Conversas telefônicas interceptadas pela Polícia Civil indicando que uma quadrilha burlou o Exame Nacional do Ensino Médio (Enem) fazem referência a falhas de segurança no teste. Em uma ligação feita em 15 de outubro, um homem conversa com José Cláudio Oliveira, de 41 anos, apontado pela polícia como coordenador do esquema. Na ocasião, faltavam 11 dias para início do Enem e o suspeito chega a ser irônico ao falar da segurança durante as provas do teste nacional.
Um homem pergunta: “O Vítor te passou o negócio?”. Cláudio responde que sim e conta: “Eu falei para ele que vou ter o gabarito do Enem também”. “O Enem é mais fácil?”, questiona o interlocutor. “É mais fácil, ‘né’? Bagunçado, ‘né’? É tudo escolinha pública que aplica”, comentou. “É esse povinho de colégio que toma conta. Não tem detector de metal, não tem nada no banheiro, é tudo uma zona”, completa.
Na mesma conversa, o valor do gabarito é discutido. As respostas do Enem são avaliadas em R$ 70 mil. “Você pode me passar R$ 70 mil e você pode cobrar aí R$ 100 mil”, diz o acusado. Para a polícia, esse é o indicativo de que José Cláudio conversava com outro corretor, que queria agenciar candidatos para ganhar dinheiro. Se o negócio fosse fechado e resultasse em aprovação, o coordenador ficaria com os R$ 70 mil e o agenciador não identificado levaria R$ 30 mil “por fora”.
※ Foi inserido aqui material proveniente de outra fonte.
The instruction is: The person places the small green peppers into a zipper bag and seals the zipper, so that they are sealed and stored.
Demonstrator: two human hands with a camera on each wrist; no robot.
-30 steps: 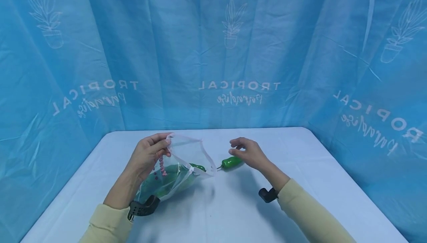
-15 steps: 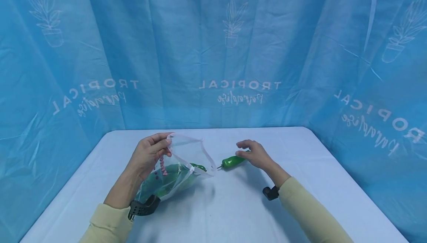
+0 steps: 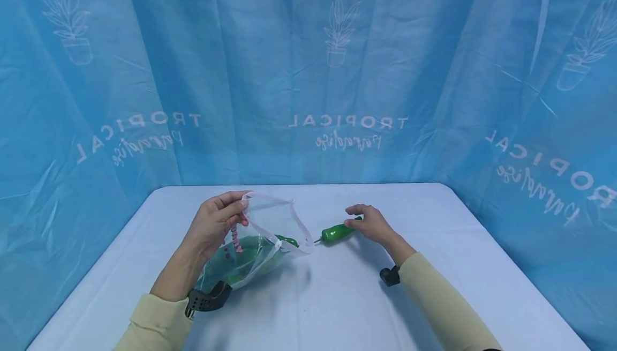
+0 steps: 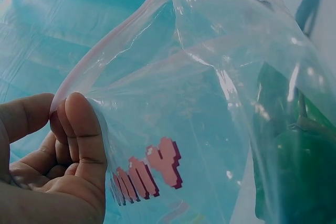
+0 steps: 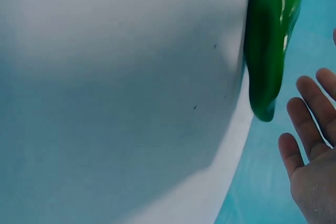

Já em 27 de outubro, às 18h11, quando as provas ainda estavam ocorrendo, outro corretor liga para José Cláudio e pergunta se o cabeça do esquema já havia enviado o gabarito a uma candidata que estava fazendo a prova. “Já mandei. Tem meia hora. Ela já saiu?”, quis saber o acusado, ouvindo resposta negativa.
No dia seguinte, a conversa grampeada flagrou o segundo homem apontado como participante do esquema do Enem. O funcionário público aposentado Quintino Ribeiro Neto conversa com uma pessoa não identificada, comemorando o desempenho de uma das concorrentes. “Ela pegou o rosa, mas fez o gabarito no amarelo, tudo certinho”, avisa Quintino ao interlocutor. Ele também comenta que conferiu o gabarito e que o piloto acertou 75% da prova. Juntando com a redação, cujo tema foi Lei Seca, a candidata conseguiria ser aprovada. “Ela é muito criativa. Na hora lá, no primeiro dia, ela mandou uma mensagem perguntando ‘cadê a cor’?”, acrescentou. “Ela não tem medo do negócio”, completou Quintino.
A dupla também lamenta o resultado negativo de outra pessoa. “Teve um engano lá no computador e o número dele ficou de fora”, disse Quintino. Porém, ele sugere ajudar o rapaz e diz que vai levá-lo para uma prova em Teresópolis, onde fica uma das faculdades particulares de medicina em que foi comprovado o golpe.
Segundo as investigações, a quadrilha que fraudou vestibulares de 11 faculdades em Minas e no Rio de Janeiro chegou a oferecer para candidatos serviços em outras 16 instituições, mas nelas não foi comprovado problema. Entre elas estão unidades de referência, como a UnB, de Brasília, e a PUC de Campinas, além de universidades em Mato Grosso, Goiás, São Paulo e outras em Minas, caso da Unipam, de Patos de Minas, e Atenas, de Paracatu.